Di tengah kekhusyukannya, terdengar suara tangis anak-anak. Ia menutup buku lalu berlari menatap kedua adiknya yang berebut mainan. Salah satu di antaranya menangis tersedu-sedu. Astrid tersenyum, lalu menggendong kedua anak itu. Mencoba mencari lelucon yang mengundang tawa. Berpura-pura menjadi seorang badut. Menjanjikan beberapa kotak permen di akhir minggu.

"Pekerja keras dan mandiri!”

Diturunkannya kedua anak itu karena mendengar suara deru mobil kian mendekat. Tergopoh-gopoh Astrid berlari keluar rumah.

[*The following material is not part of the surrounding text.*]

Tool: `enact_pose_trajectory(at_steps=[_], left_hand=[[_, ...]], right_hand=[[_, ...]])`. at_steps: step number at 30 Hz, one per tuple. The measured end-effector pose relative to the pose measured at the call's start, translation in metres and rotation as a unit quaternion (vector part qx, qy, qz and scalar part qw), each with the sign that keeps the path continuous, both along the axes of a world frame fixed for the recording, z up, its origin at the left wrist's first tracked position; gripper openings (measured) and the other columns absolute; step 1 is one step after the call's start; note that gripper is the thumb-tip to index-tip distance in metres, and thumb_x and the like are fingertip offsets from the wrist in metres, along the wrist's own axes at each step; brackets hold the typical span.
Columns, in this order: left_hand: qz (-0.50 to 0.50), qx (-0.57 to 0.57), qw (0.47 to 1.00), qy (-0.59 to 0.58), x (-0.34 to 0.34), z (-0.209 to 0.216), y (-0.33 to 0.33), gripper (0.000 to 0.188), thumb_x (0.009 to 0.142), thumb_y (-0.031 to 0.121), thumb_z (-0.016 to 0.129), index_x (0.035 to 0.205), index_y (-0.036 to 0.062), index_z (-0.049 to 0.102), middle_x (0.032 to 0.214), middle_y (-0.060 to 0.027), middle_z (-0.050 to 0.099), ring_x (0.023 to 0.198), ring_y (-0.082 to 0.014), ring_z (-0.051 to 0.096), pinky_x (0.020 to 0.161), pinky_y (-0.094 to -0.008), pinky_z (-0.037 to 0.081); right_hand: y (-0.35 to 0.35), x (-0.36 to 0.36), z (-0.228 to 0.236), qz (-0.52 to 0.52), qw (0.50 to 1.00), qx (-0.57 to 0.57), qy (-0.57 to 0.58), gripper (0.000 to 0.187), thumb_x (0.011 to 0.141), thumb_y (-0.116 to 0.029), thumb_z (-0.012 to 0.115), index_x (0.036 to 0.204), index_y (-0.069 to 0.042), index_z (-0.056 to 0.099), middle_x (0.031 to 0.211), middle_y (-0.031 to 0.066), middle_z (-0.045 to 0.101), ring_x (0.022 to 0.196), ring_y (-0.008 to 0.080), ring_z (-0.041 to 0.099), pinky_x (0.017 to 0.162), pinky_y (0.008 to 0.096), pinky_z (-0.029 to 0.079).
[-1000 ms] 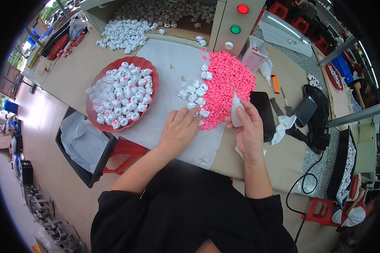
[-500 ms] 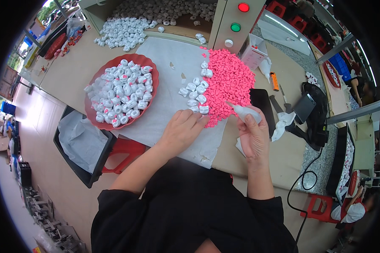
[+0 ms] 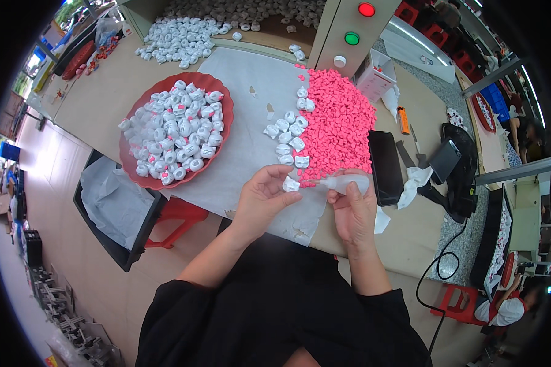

Senyum mengambang di wajahnya ketika melihat kotak-kotak berisi sembako mulai diturunkan dari mobil lalu mengucapkan hamdalah dalam hati karena besok tokonya sudah bisa buka.

"Yang seperti itu!” Bagas mengakhiri kalimatnya sembari menatap Arif.

Arif terbahak-bahak mendengar penjelasan Bagas. "Cari pacar atau cari istri?" godanya.

"Pacar yang akan jadi istri!" jawab Bagas pasti.
Arif menggeleng pelan sambil menepuk-nepuk punggung Bagas. Sementara Bagas malah asyik mengkhayalkan keberadaan gadis impiannya itu. Seorang gadis yang juga menantikan dirinya untuk datang menjemput.